Segment Open

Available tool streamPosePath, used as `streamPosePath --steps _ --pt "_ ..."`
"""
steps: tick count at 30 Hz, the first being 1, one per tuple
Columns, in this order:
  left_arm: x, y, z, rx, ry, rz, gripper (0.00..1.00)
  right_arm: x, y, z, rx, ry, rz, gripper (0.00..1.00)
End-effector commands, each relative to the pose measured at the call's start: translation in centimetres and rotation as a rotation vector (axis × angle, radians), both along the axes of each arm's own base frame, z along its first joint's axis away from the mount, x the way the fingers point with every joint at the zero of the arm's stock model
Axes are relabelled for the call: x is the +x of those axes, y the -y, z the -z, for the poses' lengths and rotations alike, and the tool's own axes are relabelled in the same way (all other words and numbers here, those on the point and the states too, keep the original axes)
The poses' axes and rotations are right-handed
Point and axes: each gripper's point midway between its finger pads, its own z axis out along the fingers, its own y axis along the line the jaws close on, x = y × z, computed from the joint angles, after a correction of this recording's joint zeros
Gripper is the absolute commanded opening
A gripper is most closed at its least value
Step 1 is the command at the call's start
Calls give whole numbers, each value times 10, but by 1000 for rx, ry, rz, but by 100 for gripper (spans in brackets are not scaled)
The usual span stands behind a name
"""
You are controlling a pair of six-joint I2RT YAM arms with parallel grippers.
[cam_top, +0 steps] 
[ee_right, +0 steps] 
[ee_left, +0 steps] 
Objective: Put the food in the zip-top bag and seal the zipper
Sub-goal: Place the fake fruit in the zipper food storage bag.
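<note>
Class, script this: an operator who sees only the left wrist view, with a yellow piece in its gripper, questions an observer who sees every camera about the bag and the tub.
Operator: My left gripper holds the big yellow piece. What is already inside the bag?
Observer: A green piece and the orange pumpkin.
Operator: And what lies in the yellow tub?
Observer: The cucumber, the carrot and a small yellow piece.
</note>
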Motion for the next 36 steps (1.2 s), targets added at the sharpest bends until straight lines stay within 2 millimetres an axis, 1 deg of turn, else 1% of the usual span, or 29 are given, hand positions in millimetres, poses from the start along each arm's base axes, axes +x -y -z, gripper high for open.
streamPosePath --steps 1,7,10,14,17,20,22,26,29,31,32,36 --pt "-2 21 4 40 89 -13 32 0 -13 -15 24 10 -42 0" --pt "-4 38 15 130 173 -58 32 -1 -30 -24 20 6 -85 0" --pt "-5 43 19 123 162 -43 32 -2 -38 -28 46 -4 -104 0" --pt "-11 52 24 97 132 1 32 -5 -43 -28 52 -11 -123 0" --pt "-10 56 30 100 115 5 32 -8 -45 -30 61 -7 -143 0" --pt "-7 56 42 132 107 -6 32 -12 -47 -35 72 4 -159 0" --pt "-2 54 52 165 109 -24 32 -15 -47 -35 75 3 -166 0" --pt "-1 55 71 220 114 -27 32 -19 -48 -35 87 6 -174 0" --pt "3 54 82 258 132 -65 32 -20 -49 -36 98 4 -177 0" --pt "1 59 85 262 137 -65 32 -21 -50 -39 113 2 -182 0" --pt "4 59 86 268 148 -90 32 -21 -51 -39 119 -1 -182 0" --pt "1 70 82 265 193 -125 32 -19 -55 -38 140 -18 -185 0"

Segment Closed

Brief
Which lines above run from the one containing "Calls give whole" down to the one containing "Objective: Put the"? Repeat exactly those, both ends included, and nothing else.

Exercise output
Calls give whole numbers, each value times 10, but by 1000 for rx, ry, rz, but by 100 for gripper (spans in brackets are not scaled)
The usual span stands behind a name
"""
You are controlling a pair of six-joint I2RT YAM arms with parallel grippers.
[cam_top, +0 steps] 
[ee_right, +0 steps] 
[ee_left, +0 steps] 
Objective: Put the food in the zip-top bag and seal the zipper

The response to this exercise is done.